**Problem to solve**:
Reproduce the full listing that follows, matching it exactly.

***** Dataset excerpt

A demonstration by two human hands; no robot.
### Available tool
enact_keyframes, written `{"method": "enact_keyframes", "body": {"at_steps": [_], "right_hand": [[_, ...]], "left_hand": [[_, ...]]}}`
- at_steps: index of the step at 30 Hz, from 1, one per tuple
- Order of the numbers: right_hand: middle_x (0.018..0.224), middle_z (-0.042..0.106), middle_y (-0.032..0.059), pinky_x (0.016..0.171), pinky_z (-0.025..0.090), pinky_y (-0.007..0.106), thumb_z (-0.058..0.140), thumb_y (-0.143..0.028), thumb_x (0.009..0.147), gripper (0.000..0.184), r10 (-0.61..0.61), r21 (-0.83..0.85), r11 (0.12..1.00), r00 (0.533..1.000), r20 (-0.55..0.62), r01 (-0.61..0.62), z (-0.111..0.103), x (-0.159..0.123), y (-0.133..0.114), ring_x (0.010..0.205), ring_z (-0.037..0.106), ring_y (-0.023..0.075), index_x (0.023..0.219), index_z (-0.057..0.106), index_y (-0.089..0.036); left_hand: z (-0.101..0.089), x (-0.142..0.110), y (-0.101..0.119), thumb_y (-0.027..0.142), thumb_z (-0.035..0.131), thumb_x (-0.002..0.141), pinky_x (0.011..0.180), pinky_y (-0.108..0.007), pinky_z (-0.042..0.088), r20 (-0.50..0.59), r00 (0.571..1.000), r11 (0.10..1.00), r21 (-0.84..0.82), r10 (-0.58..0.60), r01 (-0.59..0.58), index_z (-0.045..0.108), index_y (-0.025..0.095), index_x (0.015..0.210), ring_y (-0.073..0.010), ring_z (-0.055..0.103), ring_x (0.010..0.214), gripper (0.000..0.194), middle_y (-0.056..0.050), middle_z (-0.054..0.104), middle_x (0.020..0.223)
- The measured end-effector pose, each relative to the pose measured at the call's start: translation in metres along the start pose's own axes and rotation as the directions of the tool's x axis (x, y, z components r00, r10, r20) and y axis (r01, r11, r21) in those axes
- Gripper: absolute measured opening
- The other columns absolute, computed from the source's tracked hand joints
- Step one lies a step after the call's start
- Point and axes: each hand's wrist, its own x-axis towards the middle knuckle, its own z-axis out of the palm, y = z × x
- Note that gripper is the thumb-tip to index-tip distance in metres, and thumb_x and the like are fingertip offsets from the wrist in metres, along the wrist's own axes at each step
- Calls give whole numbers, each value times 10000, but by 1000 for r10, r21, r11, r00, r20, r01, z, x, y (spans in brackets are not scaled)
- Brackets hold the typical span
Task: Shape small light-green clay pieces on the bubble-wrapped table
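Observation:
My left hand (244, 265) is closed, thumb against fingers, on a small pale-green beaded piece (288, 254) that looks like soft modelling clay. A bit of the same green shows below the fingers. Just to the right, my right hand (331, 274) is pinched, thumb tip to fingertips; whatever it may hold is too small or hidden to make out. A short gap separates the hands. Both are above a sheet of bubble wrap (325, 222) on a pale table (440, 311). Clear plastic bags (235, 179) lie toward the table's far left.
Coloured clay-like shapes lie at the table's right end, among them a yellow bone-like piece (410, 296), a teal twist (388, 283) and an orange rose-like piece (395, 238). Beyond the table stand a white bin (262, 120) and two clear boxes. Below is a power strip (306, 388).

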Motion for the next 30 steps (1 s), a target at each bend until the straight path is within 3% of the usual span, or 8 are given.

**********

**Exercise output**:
A demonstration by two human hands; no robot.
### Available tool
enact_keyframes, written `{"method": "enact_keyframes", "body": {"at_steps": [_], "right_hand": [[_, ...]], "left_hand": [[_, ...]]}}`
- at_steps: index of the step at 30 Hz, from 1, one per tuple
- Order of the numbers: right_hand: middle_x (0.018..0.224), middle_z (-0.042..0.106), middle_y (-0.032..0.059), pinky_x (0.016..0.171), pinky_z (-0.025..0.090), pinky_y (-0.007..0.106), thumb_z (-0.058..0.140), thumb_y (-0.143..0.028), thumb_x (0.009..0.147), gripper (0.000..0.184), r10 (-0.61..0.61), r21 (-0.83..0.85), r11 (0.12..1.00), r00 (0.533..1.000), r20 (-0.55..0.62), r01 (-0.61..0.62), z (-0.111..0.103), x (-0.159..0.123), y (-0.133..0.114), ring_x (0.010..0.205), ring_z (-0.037..0.106), ring_y (-0.023..0.075), index_x (0.023..0.219), index_z (-0.057..0.106), index_y (-0.089..0.036); left_hand: z (-0.101..0.089), x (-0.142..0.110), y (-0.101..0.119), thumb_y (-0.027..0.142), thumb_z (-0.035..0.131), thumb_x (-0.002..0.141), pinky_x (0.011..0.180), pinky_y (-0.108..0.007), pinky_z (-0.042..0.088), r20 (-0.50..0.59), r00 (0.571..1.000), r11 (0.10..1.00), r21 (-0.84..0.82), r10 (-0.58..0.60), r01 (-0.59..0.58), index_z (-0.045..0.108), index_y (-0.025..0.095), index_x (0.015..0.210), ring_y (-0.073..0.010), ring_z (-0.055..0.103), ring_x (0.010..0.214), gripper (0.000..0.194), middle_y (-0.056..0.050), middle_z (-0.054..0.104), middle_x (0.020..0.223)
- The measured end-effector pose, each relative to the pose measured at the call's start: translation in metres along the start pose's own axes and rotation as the directions of the tool's x axis (x, y, z components r00, r10, r20) and y axis (r01, r11, r21) in those axes
- Gripper: absolute measured opening
- The other columns absolute, computed from the source's tracked hand joints
- Step one lies a step after the call's start
- Point and axes: each hand's wrist, its own x-axis towards the middle knuckle, its own z-axis out of the palm, y = z × x
- Note that gripper is the thumb-tip to index-tip distance in metres, and thumb_x and the like are fingertip offsets from the wrist in metres, along the wrist's own axes at each step
- Calls give whole numbers, each value times 10000, but by 1000 for r10, r21, r11, r00, r20, r01, z, x, y (spans in brackets are not scaled)
- Brackets hold the typical span
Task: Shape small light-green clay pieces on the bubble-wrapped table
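Observation:
My left hand (244, 265) is closed, thumb against fingers, on a small pale-green beaded piece (288, 254) that looks like soft modelling clay. A bit of the same green shows below the fingers. Just to the right, my right hand (331, 274) is pinched, thumb tip to fingertips; whatever it may hold is too small or hidden to make out. A short gap separates the hands. Both are above a sheet of bubble wrap (325, 222) on a pale table (440, 311). Clear plastic bags (235, 179) lie toward the table's far left.
Coloured clay-like shapes lie at the table's right end, among them a yellow bone-like piece (410, 296), a teal twist (388, 283) and an orange rose-like piece (395, 238). Beyond the table stand a white bin (262, 120) and two clear boxes. Below is a power strip (306, 388).
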
Motion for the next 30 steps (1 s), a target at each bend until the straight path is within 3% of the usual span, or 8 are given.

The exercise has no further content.